Built in 1913-14, the Baskerville falls early in this boom, and it is rather large among the early apartment buildings. It was designed by Madison architect Richard L. Wright to fit the wedge-shaped parcel where S. Hamilton St meets W. Doty. The building stands four stories tall on a raised, red brick foundation. Exterior walls are tan brick, topped with a simple Neoclassical-styled cornice. A section of each street-facing side is recessed to make space for balconies with iron balustrades. In one of these recesses is the main entrance - double-doors with sidelights and transom, framed in concrete with "The Baskerville" inscribed above.

Inside is a vestibule paneled in marble. Common areas beyond that include woodwork stained dark and a few decorative columns. Each floor of the building featured six apartments, with most units consisting of a living room, a bedroom, a galley kitchen, and a bathroom. The layout and dimensions of the apartments varied slightly to accommodate the building's triangular shape. The basement initially housed two flats, along with a storage room, a boiler room, and a laundry area. The total cost to construct the building was approximately $50,000.

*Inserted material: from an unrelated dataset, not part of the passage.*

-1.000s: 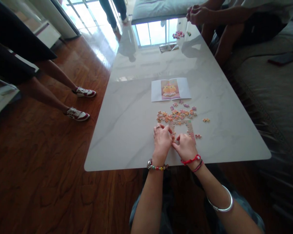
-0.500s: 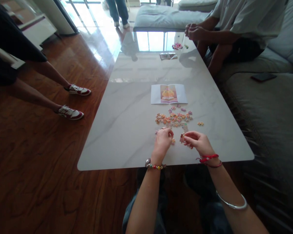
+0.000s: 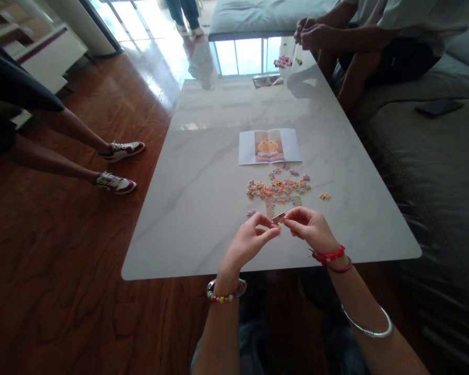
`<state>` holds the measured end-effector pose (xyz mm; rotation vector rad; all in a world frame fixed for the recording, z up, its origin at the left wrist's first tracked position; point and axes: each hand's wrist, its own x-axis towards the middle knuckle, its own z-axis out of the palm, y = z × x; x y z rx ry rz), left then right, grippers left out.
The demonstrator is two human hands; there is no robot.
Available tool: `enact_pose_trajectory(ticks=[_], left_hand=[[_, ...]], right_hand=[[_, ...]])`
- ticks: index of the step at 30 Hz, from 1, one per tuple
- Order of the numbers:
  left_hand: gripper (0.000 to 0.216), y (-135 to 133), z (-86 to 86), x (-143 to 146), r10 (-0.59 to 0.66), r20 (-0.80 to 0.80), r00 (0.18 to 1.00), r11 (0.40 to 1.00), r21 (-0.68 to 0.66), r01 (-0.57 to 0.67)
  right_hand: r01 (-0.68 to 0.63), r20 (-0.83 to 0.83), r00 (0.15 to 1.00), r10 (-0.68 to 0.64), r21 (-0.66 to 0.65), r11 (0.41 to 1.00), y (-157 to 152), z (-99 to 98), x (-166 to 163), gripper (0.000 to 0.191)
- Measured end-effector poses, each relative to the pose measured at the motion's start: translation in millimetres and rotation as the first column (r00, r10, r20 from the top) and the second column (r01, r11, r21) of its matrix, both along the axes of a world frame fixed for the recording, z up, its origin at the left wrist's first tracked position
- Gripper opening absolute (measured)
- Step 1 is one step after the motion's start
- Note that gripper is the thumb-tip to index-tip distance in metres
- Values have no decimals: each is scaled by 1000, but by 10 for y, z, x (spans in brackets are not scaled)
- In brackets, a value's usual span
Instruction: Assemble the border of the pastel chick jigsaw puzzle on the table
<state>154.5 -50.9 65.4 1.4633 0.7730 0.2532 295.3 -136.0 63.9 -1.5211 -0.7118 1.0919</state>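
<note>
Over the near part of the table, my right hand (image 3: 311, 228) pinches a small jigsaw puzzle piece (image 3: 279, 217) between thumb and fingertips. My left hand (image 3: 247, 240) meets it from the other side, thumb and index finger closing on the piece's left end. Just beyond my fingers, a partly joined puzzle frame (image 3: 270, 206) lies flat. Behind that is a pile of loose orange and pink puzzle pieces (image 3: 275, 189). A lone purple piece (image 3: 250, 213) rests left of the frame, and a yellowish piece (image 3: 324, 196) sits off to the right.
A creased sheet with a printed picture (image 3: 248, 151) lies beyond the pile on the marble table (image 3: 195, 208). Farther off are a packet (image 3: 267, 80) and pink pieces (image 3: 283, 62) near a seated person's hands (image 3: 315, 35). Another person's shoes (image 3: 117, 183) stand left. A phone (image 3: 439, 107) is on the sofa.
My right hand has moved left with the piece, and my left hand has turned to meet it with its thumb spread lower. The camera view has shifted slightly.
</note>
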Motion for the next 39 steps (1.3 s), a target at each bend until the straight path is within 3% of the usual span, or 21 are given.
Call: enact_pose_trajectory(ticks=[3, 6, 8, 10, 12, 14, 16, 18, 20, 21, 23, 25, 28, 32, 36, 39], left_hand=[[23, -51, 0, 42, 31, 35, 999, 998, -48, -29], [21, -53, 28, 45, -11, 103, 995, 991, -133, 25], [20, -13, 37, -7, -56, 102, 993, 978, -196, 75], [18, 49, 12, -84, -33, 52, 998, 983, -176, 42], [15, 113, -47, -150, 96, -27, 995, 994, -41, -97], [12, 158, -123, -176, 208, -115, 971, 974, 118, -195], [10, 169, -189, -156, 217, -176, 960, 961, 212, -178], [8, 150, -230, -110, 168, -228, 959, 956, 274, -103], [5, 117, -245, -65, 155, -303, 940, 922, 386, -28], [5, 100, -245, -49, 171, -351, 921, 891, 453, 7], [8, 68, -231, -30, 233, -438, 868, 820, 569, 66], [17, 42, -209, -20, 314, -486, 816, 762, 641, 89], [23, 12, -178, 3, 353, -461, 814, 708, 700, 90], [13, -14, -182, 50, 180, -345, 921, 694, 708, 130], [17, -27, -219, 62, 86, -336, 938, 684, 704, 190], [26, -20, -245, 55, 72, -345, 936, 655, 724, 217]], right_hand=[[-62, -63, 996, 61, -16, 998, -9, 10, -39, 21], [-109, -178, 979, 101, -38, 993, 5, 1, -75, 24], [2, -94, 996, -6, -48, 999, -6, -8, -18, 26], [197, 122, 974, -194, -16, 980, -56, -24, 146, 27], [333, 348, 881, -320, 22, 943, -141, -67, 394, 28], [295, 538, 819, -200, -96, 951, -233, -144, 649, 26], [297, 713, 698, -73, -195, 935, -293, -229, 812, 20], [374, 852, 517, -79, -142, 916, -292, -277, 820, 19], [374, 910, 397, -124, -37, 927, -235, -267, 667, 22], [315, 909, 398, -120, -13, 949, -195, -248, 544, 21], [38, 872, 486, 56, -85, 996, -117, -212, 254, 19], [-89, 861, 459, 219, -200, 976, -63, -205, -13, 16], [-66, 852, 427, 304, -306, 950, -31, -250, -231, 11], [-98, 825, 492, 280, -267, 959, -26, -297, -213, 5], [-92, 692, 690, 210, -205, 975, -16, -270, -157, 3], [-52, 518, 842, 150, -199, 979, -14, -256, -161, 15]])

Robert Wright had worked for Gordon & Paunack and Claude & Starck of Madison. In 1909 he started his own architecture practice. Surviving buildings from before the Baskerville are the 1909 Prairie Style City Market, the 1912 Prairie-style bungalows at 405 Sidney St and 406 Sidney St, After the Baskerville are the 1914 Prairie School Harley house at 1909 Vilas Ave and the 1916 Haseltine bungalow at 18 Jane St. in Mazomanie.

In addition to the NRHP listing, the Baskerville was also designated a landmark by the Madison Landmarks Commission in 1992 and is listed on the Wisconsin State Register of Historic Places. The building is now a condominium community.